Assigned task:
Count the lines below that contain the word "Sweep", and reply with that number alone.

Raw data:
+--

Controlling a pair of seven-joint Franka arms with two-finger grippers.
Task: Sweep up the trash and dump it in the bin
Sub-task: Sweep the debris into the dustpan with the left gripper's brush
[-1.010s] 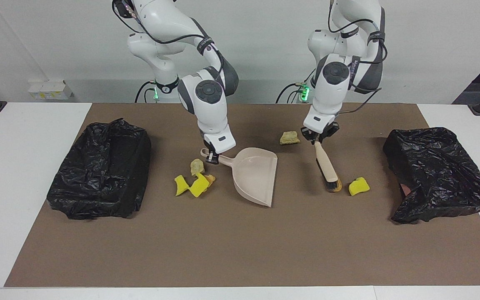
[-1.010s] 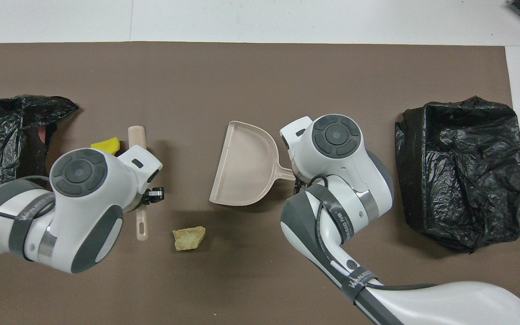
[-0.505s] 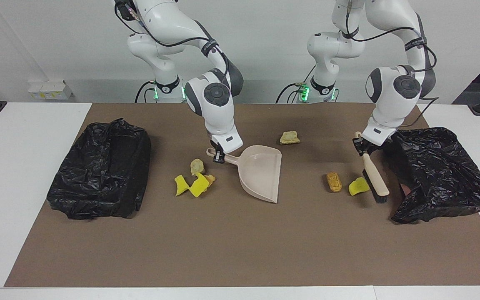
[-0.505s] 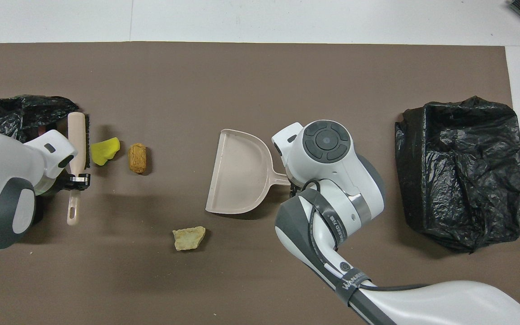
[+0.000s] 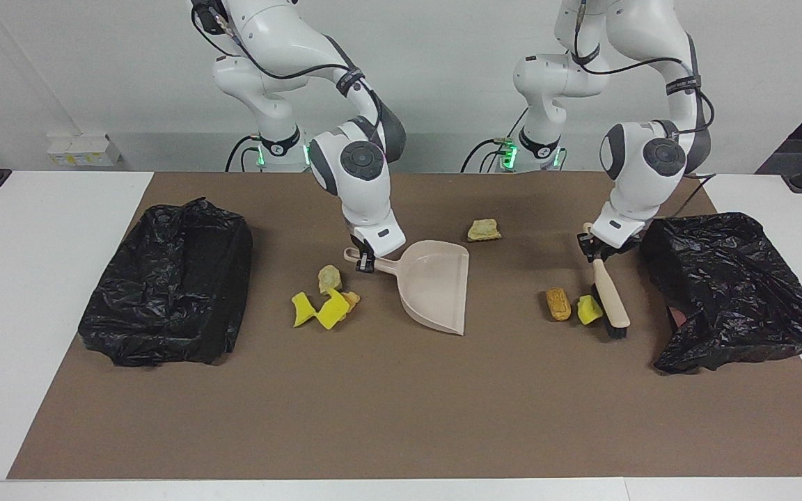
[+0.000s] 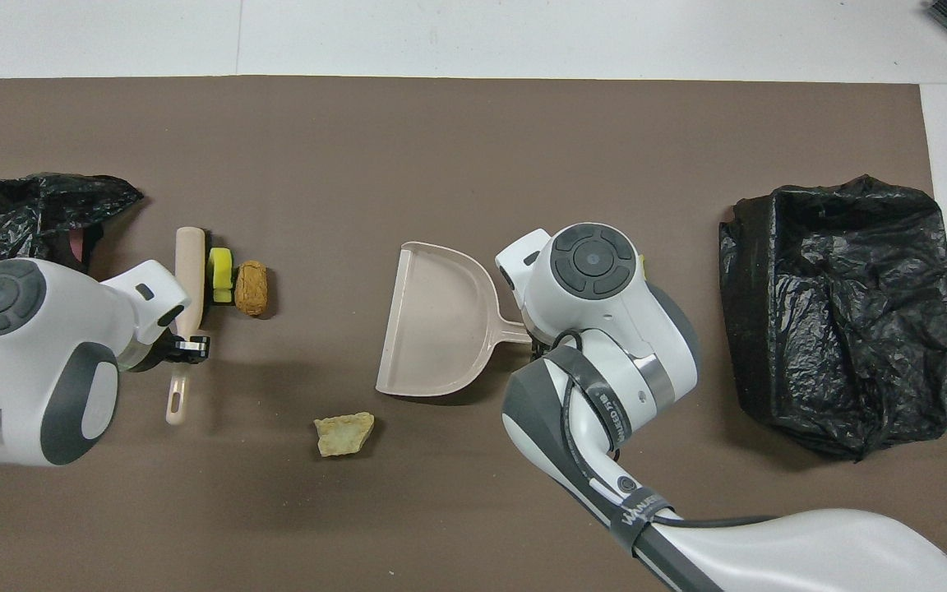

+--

Solution to this problem:
2